(Excerpts from a dataset)

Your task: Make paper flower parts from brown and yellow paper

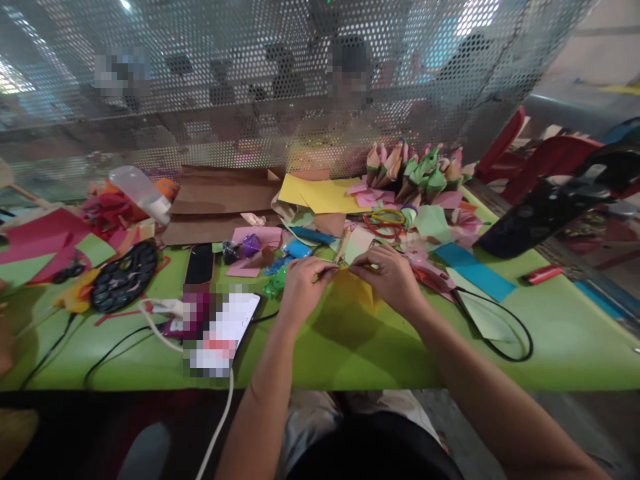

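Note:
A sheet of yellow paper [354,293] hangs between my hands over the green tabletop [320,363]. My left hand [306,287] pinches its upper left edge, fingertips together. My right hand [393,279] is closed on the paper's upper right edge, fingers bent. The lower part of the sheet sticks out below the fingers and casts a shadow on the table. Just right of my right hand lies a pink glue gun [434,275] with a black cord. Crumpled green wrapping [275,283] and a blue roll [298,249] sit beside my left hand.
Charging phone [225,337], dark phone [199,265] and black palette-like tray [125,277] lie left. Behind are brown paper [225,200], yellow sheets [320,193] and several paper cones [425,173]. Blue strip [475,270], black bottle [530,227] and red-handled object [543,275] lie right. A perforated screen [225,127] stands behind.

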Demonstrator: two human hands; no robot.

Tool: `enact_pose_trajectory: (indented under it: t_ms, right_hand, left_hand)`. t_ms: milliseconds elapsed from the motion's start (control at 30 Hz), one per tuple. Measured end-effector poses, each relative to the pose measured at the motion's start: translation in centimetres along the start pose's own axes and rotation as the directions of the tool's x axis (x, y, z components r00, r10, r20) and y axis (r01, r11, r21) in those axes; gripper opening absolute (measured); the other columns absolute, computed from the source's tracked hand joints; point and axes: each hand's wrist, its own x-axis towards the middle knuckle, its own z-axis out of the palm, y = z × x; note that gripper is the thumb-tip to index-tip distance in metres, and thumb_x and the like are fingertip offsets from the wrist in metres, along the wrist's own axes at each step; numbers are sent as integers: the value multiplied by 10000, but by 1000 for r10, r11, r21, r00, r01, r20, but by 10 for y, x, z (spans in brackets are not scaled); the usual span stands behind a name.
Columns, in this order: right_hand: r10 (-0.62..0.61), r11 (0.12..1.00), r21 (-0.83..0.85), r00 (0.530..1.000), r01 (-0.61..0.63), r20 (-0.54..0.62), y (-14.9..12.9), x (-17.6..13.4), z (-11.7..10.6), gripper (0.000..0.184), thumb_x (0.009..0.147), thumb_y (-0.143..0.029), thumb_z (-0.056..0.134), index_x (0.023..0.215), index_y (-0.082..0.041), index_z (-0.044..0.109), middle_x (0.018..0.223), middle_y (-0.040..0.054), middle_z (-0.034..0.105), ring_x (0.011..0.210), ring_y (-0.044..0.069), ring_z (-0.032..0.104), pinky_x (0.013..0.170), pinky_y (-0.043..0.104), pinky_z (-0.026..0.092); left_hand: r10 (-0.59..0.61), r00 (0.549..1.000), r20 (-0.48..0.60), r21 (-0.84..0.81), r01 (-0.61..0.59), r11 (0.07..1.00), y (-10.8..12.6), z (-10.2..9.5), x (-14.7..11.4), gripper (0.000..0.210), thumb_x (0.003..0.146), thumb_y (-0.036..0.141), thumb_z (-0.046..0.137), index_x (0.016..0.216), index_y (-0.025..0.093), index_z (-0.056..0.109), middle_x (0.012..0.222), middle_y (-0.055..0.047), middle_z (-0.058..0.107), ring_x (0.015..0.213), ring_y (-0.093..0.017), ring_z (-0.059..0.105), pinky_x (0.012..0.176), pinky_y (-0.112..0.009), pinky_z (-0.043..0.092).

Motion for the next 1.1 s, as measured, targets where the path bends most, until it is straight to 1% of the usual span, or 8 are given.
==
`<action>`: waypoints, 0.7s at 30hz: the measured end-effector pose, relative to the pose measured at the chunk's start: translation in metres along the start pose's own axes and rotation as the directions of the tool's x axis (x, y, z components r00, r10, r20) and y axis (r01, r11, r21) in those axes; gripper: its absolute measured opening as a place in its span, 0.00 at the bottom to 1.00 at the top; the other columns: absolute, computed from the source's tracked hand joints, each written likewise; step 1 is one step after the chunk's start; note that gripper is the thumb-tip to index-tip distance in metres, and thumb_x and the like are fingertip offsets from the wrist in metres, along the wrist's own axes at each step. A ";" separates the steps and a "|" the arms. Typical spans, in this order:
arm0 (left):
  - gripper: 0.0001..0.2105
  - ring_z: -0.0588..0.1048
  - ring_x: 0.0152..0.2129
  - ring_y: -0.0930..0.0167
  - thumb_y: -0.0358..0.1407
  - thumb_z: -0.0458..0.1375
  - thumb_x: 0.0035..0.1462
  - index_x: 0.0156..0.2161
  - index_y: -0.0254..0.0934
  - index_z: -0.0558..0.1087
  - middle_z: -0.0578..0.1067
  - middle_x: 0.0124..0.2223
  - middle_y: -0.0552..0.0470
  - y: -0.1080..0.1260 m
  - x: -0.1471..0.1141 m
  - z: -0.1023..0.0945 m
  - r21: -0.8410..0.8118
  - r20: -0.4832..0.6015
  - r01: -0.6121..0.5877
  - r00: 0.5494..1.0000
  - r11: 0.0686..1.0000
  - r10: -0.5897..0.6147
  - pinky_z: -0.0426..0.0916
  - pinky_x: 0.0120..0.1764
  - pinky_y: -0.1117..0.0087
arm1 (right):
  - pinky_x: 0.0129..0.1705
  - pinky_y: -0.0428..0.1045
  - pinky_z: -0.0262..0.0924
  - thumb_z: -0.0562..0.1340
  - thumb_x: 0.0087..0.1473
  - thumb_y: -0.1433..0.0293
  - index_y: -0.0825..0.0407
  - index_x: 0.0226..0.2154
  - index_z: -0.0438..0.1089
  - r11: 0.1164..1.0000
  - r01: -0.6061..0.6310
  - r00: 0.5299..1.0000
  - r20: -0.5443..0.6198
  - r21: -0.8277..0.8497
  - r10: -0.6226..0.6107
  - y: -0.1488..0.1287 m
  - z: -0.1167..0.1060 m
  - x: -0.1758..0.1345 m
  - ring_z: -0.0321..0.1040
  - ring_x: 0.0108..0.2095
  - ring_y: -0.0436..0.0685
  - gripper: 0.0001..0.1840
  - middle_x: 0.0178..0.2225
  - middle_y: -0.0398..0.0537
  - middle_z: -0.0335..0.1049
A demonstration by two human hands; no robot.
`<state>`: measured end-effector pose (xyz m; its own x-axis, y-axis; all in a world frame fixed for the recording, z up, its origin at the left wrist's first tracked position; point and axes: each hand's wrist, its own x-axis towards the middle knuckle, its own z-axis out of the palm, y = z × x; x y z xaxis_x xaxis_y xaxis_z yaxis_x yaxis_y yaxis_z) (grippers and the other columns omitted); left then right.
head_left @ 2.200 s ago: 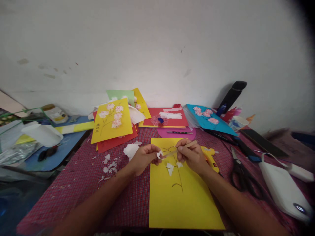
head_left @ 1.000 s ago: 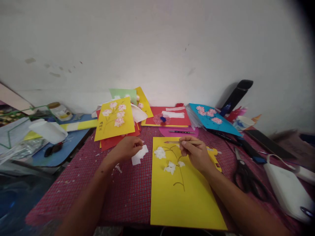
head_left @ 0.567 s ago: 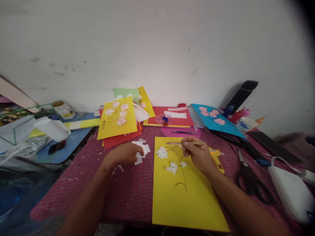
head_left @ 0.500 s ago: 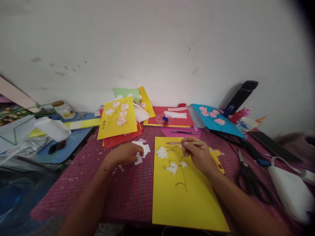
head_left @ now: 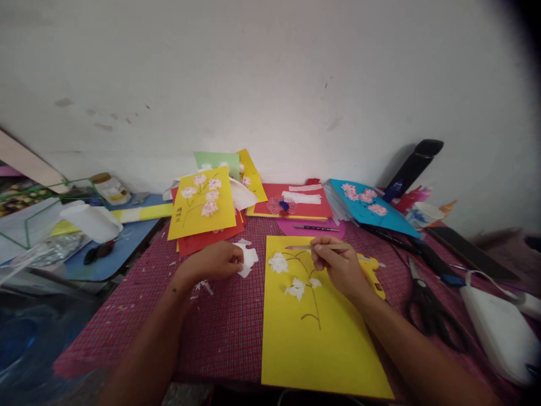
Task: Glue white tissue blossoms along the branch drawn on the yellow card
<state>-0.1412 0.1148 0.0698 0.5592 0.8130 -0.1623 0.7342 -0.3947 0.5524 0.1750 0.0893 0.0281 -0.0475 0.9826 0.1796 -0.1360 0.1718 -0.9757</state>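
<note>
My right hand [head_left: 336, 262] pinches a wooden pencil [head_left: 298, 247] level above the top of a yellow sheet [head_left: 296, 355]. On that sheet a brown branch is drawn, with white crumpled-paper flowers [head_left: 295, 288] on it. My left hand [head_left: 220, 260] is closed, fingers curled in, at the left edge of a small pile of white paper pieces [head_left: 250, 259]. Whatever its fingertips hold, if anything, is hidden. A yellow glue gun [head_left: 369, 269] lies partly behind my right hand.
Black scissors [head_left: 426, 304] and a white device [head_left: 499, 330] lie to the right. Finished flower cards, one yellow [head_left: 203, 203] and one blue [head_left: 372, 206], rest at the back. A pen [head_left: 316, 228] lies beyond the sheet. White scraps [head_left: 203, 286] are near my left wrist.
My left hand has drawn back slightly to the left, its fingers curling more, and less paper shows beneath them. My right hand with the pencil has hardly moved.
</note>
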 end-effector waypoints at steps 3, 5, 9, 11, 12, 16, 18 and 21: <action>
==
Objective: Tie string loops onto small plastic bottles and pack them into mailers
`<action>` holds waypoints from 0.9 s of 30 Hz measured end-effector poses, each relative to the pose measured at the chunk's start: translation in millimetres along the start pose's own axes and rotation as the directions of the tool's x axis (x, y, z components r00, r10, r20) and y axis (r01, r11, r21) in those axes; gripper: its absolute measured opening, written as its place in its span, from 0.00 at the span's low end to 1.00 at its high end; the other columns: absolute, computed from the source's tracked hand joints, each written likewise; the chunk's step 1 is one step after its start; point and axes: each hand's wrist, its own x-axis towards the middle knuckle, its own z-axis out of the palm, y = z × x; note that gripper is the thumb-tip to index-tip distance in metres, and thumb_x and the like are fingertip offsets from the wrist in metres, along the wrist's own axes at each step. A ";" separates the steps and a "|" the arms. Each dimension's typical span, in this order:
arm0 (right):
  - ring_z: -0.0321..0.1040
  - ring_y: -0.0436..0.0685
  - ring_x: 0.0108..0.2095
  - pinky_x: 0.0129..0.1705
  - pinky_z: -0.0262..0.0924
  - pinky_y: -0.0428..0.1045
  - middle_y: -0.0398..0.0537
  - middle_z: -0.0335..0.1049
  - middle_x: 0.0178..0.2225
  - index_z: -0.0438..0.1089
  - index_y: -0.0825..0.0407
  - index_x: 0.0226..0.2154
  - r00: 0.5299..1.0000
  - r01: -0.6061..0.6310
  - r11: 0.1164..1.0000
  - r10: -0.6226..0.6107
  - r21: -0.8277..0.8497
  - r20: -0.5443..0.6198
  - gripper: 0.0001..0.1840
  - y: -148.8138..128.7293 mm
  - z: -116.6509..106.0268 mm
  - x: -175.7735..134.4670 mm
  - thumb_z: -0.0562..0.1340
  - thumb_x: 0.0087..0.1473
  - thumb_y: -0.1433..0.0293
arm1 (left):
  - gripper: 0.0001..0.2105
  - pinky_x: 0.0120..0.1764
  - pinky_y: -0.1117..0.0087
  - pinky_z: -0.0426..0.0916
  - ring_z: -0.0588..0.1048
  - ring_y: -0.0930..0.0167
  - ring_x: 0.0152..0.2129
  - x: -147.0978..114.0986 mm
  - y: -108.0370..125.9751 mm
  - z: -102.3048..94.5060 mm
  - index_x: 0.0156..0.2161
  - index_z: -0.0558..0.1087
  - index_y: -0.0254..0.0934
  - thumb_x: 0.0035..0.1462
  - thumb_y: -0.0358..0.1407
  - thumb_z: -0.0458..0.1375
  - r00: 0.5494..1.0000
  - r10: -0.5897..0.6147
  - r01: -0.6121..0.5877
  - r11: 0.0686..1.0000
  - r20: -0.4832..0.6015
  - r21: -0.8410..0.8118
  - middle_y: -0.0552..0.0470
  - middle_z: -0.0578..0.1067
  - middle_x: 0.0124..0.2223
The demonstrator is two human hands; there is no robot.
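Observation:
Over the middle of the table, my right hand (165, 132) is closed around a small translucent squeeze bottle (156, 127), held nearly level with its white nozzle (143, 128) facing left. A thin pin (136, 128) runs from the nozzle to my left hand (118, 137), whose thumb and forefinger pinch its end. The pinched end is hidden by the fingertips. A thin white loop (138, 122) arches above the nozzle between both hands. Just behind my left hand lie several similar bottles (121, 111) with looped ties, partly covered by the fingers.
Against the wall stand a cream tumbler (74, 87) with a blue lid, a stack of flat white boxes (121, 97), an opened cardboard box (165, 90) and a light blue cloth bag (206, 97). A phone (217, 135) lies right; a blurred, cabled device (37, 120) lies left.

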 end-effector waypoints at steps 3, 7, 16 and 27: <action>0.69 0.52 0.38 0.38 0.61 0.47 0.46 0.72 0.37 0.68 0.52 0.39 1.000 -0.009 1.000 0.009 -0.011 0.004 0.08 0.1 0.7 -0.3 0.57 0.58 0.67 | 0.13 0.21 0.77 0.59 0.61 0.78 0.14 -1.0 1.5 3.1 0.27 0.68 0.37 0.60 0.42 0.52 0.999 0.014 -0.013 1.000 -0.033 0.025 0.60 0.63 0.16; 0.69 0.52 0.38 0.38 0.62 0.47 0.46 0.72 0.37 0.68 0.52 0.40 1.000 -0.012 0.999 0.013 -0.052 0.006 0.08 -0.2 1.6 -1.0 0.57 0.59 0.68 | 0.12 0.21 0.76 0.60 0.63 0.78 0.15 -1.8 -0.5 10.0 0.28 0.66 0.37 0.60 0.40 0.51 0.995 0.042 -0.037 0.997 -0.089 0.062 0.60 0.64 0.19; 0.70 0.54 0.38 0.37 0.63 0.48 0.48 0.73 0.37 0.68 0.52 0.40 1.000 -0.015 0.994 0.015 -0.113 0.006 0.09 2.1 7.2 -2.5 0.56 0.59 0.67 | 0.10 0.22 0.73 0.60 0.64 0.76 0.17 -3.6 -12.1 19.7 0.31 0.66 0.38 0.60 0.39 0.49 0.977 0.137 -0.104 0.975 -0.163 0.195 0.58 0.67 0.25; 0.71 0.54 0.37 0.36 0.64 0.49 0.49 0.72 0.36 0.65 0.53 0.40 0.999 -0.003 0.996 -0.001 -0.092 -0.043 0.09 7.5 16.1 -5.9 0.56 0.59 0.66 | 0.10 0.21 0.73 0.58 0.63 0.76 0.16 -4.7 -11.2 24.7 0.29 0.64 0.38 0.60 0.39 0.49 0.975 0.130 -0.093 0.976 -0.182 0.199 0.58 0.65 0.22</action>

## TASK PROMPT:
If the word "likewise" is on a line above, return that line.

## TASK RESULT:
`<action>`: waypoints, 0.7s at 30hz: the measured end-effector pose, relative to the pose measured at the chunk's start: translation in metres along the start pose's own axes and rotation as the directions of the tool's x axis (x, y, z components r00, r10, r20) and y axis (r01, r11, r21) in those axes; gripper: its absolute measured opening as a place in its span, 0.00 at the bottom to 1.00 at the top; the other columns: absolute, computed from the source's tracked hand joints, each written likewise; step 1 is one step after the chunk's start; note that gripper is the thumb-tip to index-tip distance in metres, and thumb_x and the like are fingertip offsets from the wrist in metres, along the wrist's own axes at each step. A ";" separates the steps and a "|" the arms. Typical spans, in this order:
`<action>` holds waypoints from 0.9 s of 30 Hz measured end-effector poses, each relative to the pose measured at the chunk's start: translation in millimetres along the start pose's own axes and rotation as the directions of the tool's x axis (x, y, z components r00, r10, r20) and y axis (r01, r11, r21) in those axes; gripper: its absolute measured opening, written as its place in its span, from 0.00 at the span's low end to 1.00 at its high end; the other columns: absolute, computed from the source's tracked hand joints, each written likewise; the chunk's step 1 is one step after its start; point and axes: each hand's wrist, its own x-axis towards the middle knuckle, its own z-axis out of the palm, y = z × x; note that gripper is the thumb-tip to index-tip distance in metres, and thumb_x and the like are fingertip offsets from the wrist in metres, along the wrist's own axes at each step. A ";" separates the steps and a "|" the arms. Each dimension's typical span, in this order:

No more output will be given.